Le recours aux MCA se retrouve dans de nombreuses pathologies, qu’il s’agisse par exemple de l’HIV/SIDA (Ahmed et al., 2015), du cancer du sein (Moschen et al., 2001), ou encore des pathologies neuro-immunologiques (Apel, Greim & Zettl, 2007) comme le syndrome Guillain barré, la neurosarcoïdose, la sclérose latérale amyotrophique ou encore la sclérose en plaques (e.g., Apel-Neu & Zettl, 2008; Berkman et al., 1999; Loraschi et al., 2016; Marrie et al., 2003). L’utilisation des médecines alternatives et complémentaires se heurte encore actuellement à la rationalité affichée de la médecine moderne, selon laquelle tout phénomène physiologique ou dysfonctionnement serait explicable et prévisible. Or les traitements allopathiques souffrent

selon Maire (1998) d’une double déception : de ne pas toujours être en mesure de faire science, et d’autre part de trop faire science, et ainsi de favoriser un scientisme médical effréné. Ces deux constats antagonistes sont toutefois poussés à leur paroxysme dans le cas de la sclérose en plaques, marquant ainsi profondément la qualité de la relation médecin – patient, et les enjeux psychiques qui se jouent entre ces deux acteurs de la scène médicale.
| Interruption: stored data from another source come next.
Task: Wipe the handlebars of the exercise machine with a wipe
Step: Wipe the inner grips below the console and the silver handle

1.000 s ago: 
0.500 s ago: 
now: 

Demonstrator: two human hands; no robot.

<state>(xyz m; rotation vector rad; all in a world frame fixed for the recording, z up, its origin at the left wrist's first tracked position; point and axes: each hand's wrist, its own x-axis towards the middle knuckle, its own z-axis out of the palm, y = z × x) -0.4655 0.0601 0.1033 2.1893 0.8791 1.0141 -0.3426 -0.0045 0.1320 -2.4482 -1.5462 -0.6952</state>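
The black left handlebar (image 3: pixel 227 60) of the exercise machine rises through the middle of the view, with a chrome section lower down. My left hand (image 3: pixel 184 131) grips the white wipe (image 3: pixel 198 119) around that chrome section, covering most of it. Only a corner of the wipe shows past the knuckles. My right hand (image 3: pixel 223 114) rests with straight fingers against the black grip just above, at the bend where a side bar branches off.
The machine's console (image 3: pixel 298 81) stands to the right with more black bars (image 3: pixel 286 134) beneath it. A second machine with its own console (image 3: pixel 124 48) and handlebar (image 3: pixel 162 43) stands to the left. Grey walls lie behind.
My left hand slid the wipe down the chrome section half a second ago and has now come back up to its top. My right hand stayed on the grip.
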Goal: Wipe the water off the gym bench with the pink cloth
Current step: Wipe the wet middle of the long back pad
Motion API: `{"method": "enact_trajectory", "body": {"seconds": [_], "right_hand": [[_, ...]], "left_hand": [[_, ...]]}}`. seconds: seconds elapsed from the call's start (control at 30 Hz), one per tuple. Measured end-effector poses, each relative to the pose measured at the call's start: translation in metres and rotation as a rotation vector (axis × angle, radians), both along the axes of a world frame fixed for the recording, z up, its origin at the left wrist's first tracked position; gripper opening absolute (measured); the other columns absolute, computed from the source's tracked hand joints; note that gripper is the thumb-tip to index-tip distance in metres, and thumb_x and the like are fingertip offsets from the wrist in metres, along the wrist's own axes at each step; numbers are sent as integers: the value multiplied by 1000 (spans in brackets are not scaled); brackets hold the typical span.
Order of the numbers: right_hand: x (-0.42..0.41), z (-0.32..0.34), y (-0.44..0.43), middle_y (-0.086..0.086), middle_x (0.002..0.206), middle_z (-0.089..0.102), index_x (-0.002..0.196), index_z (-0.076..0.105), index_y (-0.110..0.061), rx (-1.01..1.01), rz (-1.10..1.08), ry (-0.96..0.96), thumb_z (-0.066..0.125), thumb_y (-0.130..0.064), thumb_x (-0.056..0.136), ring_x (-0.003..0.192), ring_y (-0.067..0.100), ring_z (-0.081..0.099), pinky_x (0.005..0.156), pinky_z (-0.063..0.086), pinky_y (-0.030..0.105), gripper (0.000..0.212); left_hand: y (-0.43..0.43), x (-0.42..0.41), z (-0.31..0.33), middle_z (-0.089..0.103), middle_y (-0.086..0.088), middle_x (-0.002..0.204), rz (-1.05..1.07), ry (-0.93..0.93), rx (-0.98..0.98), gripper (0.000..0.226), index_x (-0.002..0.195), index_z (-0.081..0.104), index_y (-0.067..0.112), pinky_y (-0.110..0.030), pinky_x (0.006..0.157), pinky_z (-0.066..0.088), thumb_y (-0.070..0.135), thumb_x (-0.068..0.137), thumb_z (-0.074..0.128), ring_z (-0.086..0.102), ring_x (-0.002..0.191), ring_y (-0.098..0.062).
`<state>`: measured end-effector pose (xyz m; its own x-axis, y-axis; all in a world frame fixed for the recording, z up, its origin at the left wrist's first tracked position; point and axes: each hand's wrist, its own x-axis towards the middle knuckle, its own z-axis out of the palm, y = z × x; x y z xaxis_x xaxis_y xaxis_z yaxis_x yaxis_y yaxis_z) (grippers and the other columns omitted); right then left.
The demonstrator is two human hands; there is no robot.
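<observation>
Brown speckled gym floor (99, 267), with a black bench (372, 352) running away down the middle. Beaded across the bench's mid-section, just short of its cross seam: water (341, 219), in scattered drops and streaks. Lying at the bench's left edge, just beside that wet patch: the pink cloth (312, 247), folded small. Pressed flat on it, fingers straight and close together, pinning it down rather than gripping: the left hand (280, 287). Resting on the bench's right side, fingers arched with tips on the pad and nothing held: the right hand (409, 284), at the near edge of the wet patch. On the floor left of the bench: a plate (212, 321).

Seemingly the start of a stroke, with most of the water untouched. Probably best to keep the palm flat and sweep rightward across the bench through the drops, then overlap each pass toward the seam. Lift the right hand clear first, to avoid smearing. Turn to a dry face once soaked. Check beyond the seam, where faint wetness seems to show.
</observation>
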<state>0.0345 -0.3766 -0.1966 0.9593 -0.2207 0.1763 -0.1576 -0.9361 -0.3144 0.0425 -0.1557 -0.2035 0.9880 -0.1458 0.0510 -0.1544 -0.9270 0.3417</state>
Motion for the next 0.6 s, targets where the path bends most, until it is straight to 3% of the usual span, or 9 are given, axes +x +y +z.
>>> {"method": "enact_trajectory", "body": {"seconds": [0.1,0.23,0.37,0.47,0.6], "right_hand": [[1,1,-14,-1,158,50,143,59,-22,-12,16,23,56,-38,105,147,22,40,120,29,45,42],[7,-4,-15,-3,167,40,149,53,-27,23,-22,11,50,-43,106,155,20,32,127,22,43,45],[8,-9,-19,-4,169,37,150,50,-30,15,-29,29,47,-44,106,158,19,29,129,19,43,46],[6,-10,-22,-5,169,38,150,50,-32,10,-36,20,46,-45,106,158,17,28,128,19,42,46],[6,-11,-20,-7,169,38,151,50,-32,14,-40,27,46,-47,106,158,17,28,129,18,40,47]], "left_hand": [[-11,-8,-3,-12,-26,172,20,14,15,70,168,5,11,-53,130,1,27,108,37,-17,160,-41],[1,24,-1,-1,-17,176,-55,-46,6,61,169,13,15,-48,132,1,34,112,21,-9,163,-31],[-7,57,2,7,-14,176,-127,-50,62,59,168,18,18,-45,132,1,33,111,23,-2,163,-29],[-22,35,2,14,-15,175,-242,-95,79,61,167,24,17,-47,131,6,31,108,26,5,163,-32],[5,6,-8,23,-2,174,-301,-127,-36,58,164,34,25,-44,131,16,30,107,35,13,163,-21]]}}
Différentes études menées dans le cadre de la SEP ont établi que le recours aux MCA concernait jusqu’à 81% des patients atteints de cette pathologie neurologique (Apel et al., 2007). L’étude de Schwartz, Laitin, Brotman & LaRocca (1999) a ainsi démontré que 33% des 569 patients de l’échantillon avaient fait appel à un professionnel usant d’approches et de traitements non conventionnels au cours des 6 derniers mois (chiropracteur, magnétiseur, naturopathe, …). Des chercheurs ont également tenté de déterminer l’influence de certains facteurs socio- démographiques sur l’usage de MCA. Ainsi, un statut socio-économique élevé, le genre (femmes) ainsi qu’un haut niveau d’éducation seraient prédicteurs d’un usage plus important de ces type de médecines non conventionnelles selon Schwartz et al. (1999), des résultats contestés par une autre recherche qui a quant à elle souligné l’absence d’influence de facteurs socio- démographiques dans la mise en place de ces comportements de santé (Apel, Greim, Konig & Zettl, 2004). Les remèdes à base de plante sont également très sollicités par les patients atteints de SEP. L’étude de Loraschi et al. (2016) menée auprès de 2419 patients vient en effet étayer ce constat. Elle a rapporté l’usage de remèdes à base de plantes destinés à traiter la SEP par 15% des patients de l’échantillon au cours des 6 derniers mois.